• [WHAT IS EXPECTED]: Leaving out every picture, retype the lines below from the top through the one that contains "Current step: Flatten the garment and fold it".

• [GIVEN DATA]:
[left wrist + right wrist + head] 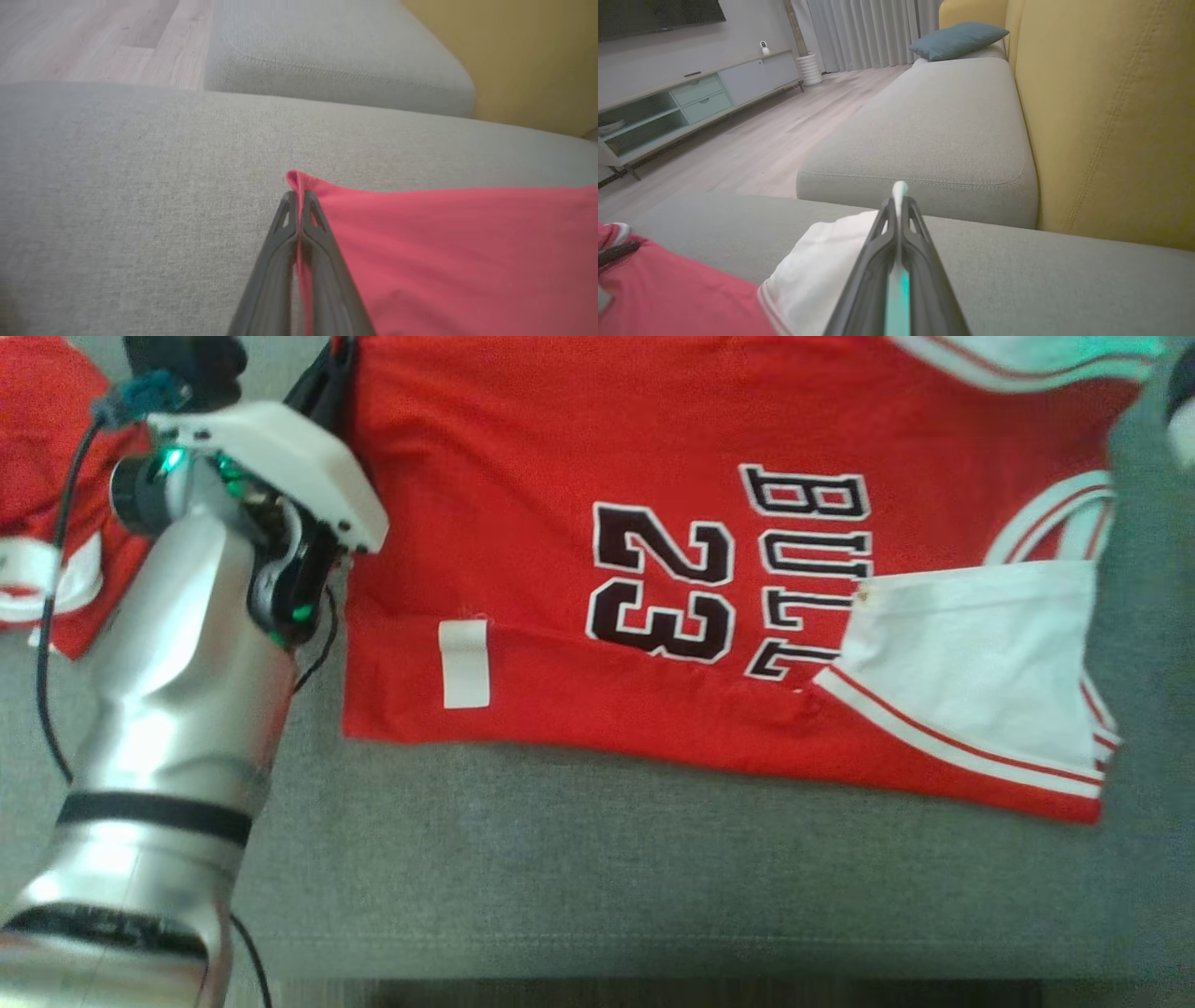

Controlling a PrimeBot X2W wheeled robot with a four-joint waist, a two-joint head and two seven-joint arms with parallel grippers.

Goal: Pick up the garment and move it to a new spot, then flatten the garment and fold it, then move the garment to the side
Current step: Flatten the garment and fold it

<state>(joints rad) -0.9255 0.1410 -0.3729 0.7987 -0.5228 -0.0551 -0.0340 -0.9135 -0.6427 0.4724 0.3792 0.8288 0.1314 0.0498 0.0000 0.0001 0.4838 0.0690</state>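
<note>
The garment (pixel 560 476) is a red jersey with white trim and the number 23, spread flat on the grey sofa seat (pixel 653 859); a white-trimmed part is folded over its lower right. My left gripper (pixel 327 383) stands at the jersey's upper left corner. In the left wrist view the left gripper (pixel 298 198) is shut on a red corner of the garment (pixel 444 242). In the right wrist view my right gripper (pixel 899 203) is shut on a white edge of the garment (pixel 822 266), which pokes out past the fingertips.
Another red and white cloth (pixel 37 448) lies at the far left of the seat. A yellow backrest (pixel 1111 116) rises behind the cushions, with a blue pillow (pixel 957 39) at the far end. Wooden floor (pixel 784 130) and a low cabinet (pixel 691 98) lie beyond.
</note>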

• [EXPECTED ANSWER]:
[left wrist + right wrist + head] 

Controlling a PrimeBot X2W wheeled robot with a four-joint waist, a two-joint head and two seven-joint arms with parallel grippers.

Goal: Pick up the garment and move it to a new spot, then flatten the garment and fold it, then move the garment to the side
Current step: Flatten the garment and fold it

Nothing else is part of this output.